Goal of the exercise:
Everything in the listing below except the pictures should be reproduced exactly.

*** Recorded data Section Begins ***

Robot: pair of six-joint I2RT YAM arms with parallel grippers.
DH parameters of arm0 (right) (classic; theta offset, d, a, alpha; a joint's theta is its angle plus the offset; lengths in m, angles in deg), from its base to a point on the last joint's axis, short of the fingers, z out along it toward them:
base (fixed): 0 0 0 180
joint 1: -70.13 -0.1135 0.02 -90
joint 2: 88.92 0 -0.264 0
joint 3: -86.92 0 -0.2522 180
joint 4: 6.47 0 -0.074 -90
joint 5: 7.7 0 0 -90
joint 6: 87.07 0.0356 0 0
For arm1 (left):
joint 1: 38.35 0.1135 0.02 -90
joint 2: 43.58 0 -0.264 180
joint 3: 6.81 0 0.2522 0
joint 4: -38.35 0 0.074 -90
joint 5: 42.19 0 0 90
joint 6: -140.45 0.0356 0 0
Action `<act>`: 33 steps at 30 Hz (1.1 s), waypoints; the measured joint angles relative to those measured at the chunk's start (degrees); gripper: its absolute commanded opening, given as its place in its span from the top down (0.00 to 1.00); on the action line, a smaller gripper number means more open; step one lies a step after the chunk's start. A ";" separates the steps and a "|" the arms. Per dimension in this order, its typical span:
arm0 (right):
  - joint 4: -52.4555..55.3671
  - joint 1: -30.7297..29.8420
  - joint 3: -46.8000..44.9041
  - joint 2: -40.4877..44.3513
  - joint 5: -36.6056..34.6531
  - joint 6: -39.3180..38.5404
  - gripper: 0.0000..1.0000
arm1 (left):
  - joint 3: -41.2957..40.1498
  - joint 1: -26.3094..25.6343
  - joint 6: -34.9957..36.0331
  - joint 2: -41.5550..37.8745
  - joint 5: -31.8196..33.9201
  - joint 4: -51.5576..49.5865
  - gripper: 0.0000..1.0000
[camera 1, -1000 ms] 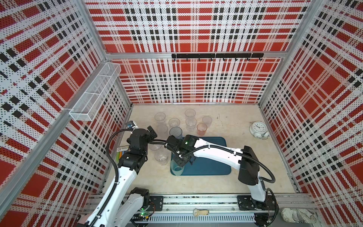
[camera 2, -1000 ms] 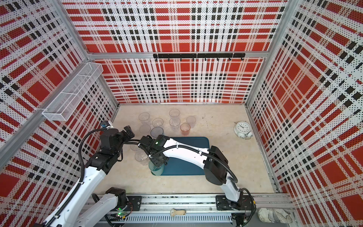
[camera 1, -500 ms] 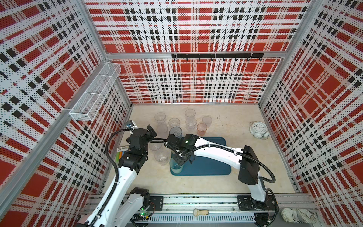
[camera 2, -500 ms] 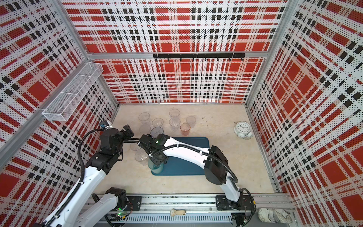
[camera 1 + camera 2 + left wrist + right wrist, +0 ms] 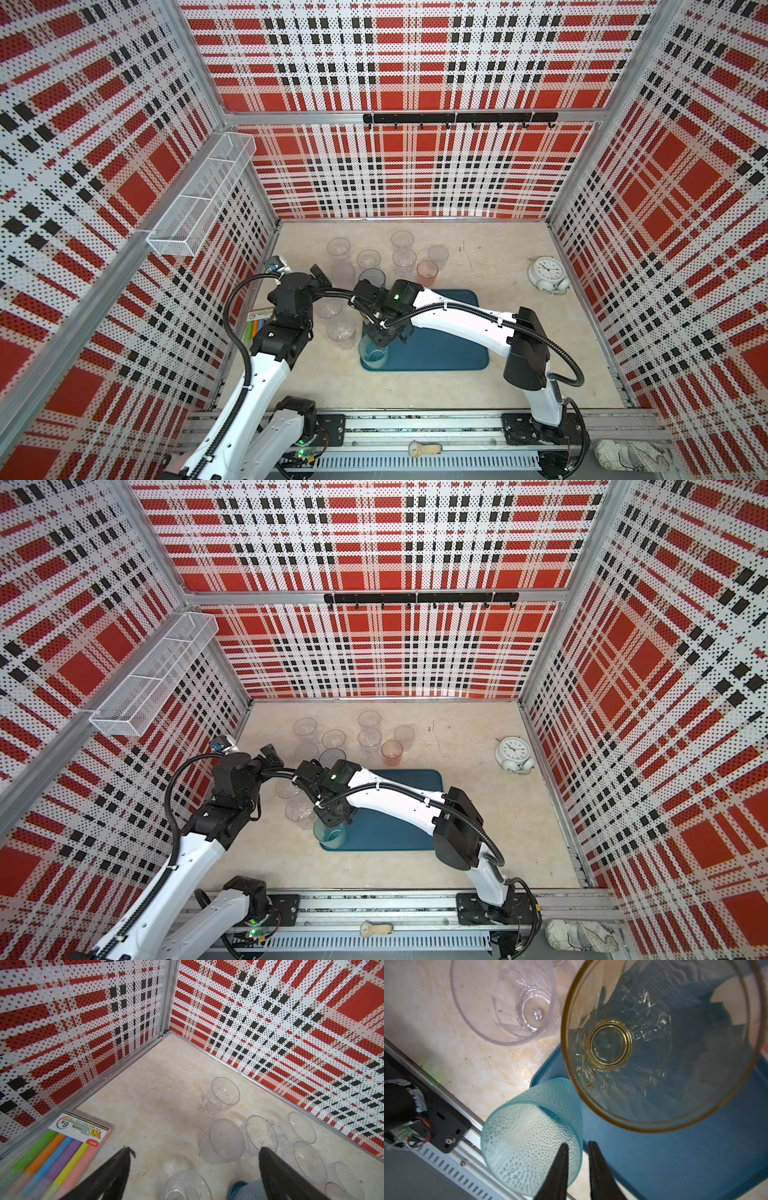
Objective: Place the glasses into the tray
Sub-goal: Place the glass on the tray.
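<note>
The dark teal tray [image 5: 449,349] [image 5: 399,833] lies at the table's front middle. A teal dimpled glass [image 5: 374,353] [image 5: 529,1126] stands upright on its front left corner. My right gripper [image 5: 578,1144] is narrowly open, one finger inside that rim and one outside, small gaps on both sides. An amber glass [image 5: 610,1045] stands on the tray beside it, hidden under the arm in both top views. Several clear glasses [image 5: 368,258], a pink one [image 5: 427,270] and a grey-blue one [image 5: 372,276] stand on the table behind and left of the tray. My left gripper [image 5: 195,1150] is wide open and empty above a clear glass [image 5: 185,1185].
A white alarm clock [image 5: 546,274] stands at the right wall. A pack of markers [image 5: 62,1157] lies along the left wall. A wire basket [image 5: 199,199] hangs on the left wall and a hook rail [image 5: 457,118] on the back wall. Both arms cross over the left glasses.
My right gripper's jaws have parted a little from the teal glass's rim; the glass stays in place on the tray corner. The left arm has barely moved.
</note>
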 measured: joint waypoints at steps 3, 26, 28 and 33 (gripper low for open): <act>0.04 0.35 0.04 0.52 1.33 0.22 0.66 | 0.00 0.00 0.15 -0.11 0.17 0.00 0.02; -18.64 19.10 -20.87 23.06 3.85 8.52 0.60 | 1.53 1.95 0.26 -2.62 -14.93 -10.34 0.19; -19.50 19.34 -21.66 23.04 3.82 8.90 0.60 | 1.25 4.31 -0.11 -2.08 -18.36 -10.73 0.21; -22.88 19.67 -23.19 23.04 3.78 9.14 0.60 | -1.29 9.53 -3.30 -0.96 -26.56 -12.09 0.24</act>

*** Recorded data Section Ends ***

Solution for this task:
Robot: pair of six-joint I2RT YAM arms with parallel grippers.
DH parameters of arm0 (right) (classic; theta offset, d, a, alpha; a joint's theta is its angle plus the offset; lengths in m, angles in deg), from its base to a point on the last joint's axis, short of the fingers, z out along it toward them:
base (fixed): 0 0 0 180
joint 1: -70.13 -0.1135 0.02 -90
joint 2: 88.92 0 -0.264 0
joint 3: -86.92 0 -0.2522 180
joint 4: 6.47 0 -0.074 -90
joint 5: 7.7 0 0 -90
joint 6: 87.07 0.0356 0 0
For arm1 (left):
joint 1: 38.35 0.1135 0.02 -90
joint 2: 43.58 0 -0.264 180
joint 3: 6.81 0 0.2522 0
joint 4: -38.35 0 0.074 -90
joint 5: 42.19 0 0 90
joint 6: -140.45 0.0356 0 0
Action `<act>`: 33 steps at 30 Hz (1.1 s), waypoints; the measured joint angles relative to those measured at the chunk's start (degrees); gripper: its absolute commanded opening, given as its place in its span from the top down (0.00 to 1.00); on the action line, a smaller gripper number means more open; step one lies a step after the chunk's start. A ";" separates the steps and a "|" the arms. Per dimension in this order, its typical span:
arm0 (right):
  - joint 4: -52.4555..55.3671
  - joint 1: -30.7297..29.8420
  - joint 3: -46.8000..44.9041
  - joint 2: -40.4877..44.3513
  - joint 5: -36.6056..34.6531
  - joint 6: -39.3180..38.5404
  - gripper: 0.0000..1.0000
arm1 (left):
  - joint 3: -41.2957..40.1498
  - joint 1: -26.3094..25.6343
  - joint 6: -34.9957..36.0331
  - joint 2: -41.5550..37.8745
  - joint 5: -31.8196..33.9201
  - joint 4: -51.5576..49.5865
  - gripper: 0.0000..1.0000
[camera 1, -1000 ms] 
[camera 2, -1000 ms] 
[camera 1, -500 ms] 
[camera 2, -500 ms] 
[camera 1 + camera 2 + left wrist + right wrist, +0 ms] 
Objective: Place the glasses into the tray
Sub-goal: Place the glass on the tray.
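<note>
The dark teal tray [image 5: 449,349] [image 5: 399,833] lies at the table's front middle. A teal dimpled glass [image 5: 374,353] [image 5: 529,1126] stands upright on its front left corner. My right gripper [image 5: 578,1144] is narrowly open, one finger inside that rim and one outside, small gaps on both sides. An amber glass [image 5: 610,1045] stands on the tray beside it, hidden under the arm in both top views. Several clear glasses [image 5: 368,258], a pink one [image 5: 427,270] and a grey-blue one [image 5: 372,276] stand on the table behind and left of the tray. My left gripper [image 5: 195,1150] is wide open and empty above a clear glass [image 5: 185,1185].
A white alarm clock [image 5: 546,274] stands at the right wall. A pack of markers [image 5: 62,1157] lies along the left wall. A wire basket [image 5: 199,199] hangs on the left wall and a hook rail [image 5: 457,118] on the back wall. Both arms cross over the left glasses.
My right gripper's jaws have parted a little from the teal glass's rim; the glass stays in place on the tray corner. The left arm has barely moved.
</note>
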 measured: joint waypoints at steps 3, 26, 28 and 33 (gripper low for open): <act>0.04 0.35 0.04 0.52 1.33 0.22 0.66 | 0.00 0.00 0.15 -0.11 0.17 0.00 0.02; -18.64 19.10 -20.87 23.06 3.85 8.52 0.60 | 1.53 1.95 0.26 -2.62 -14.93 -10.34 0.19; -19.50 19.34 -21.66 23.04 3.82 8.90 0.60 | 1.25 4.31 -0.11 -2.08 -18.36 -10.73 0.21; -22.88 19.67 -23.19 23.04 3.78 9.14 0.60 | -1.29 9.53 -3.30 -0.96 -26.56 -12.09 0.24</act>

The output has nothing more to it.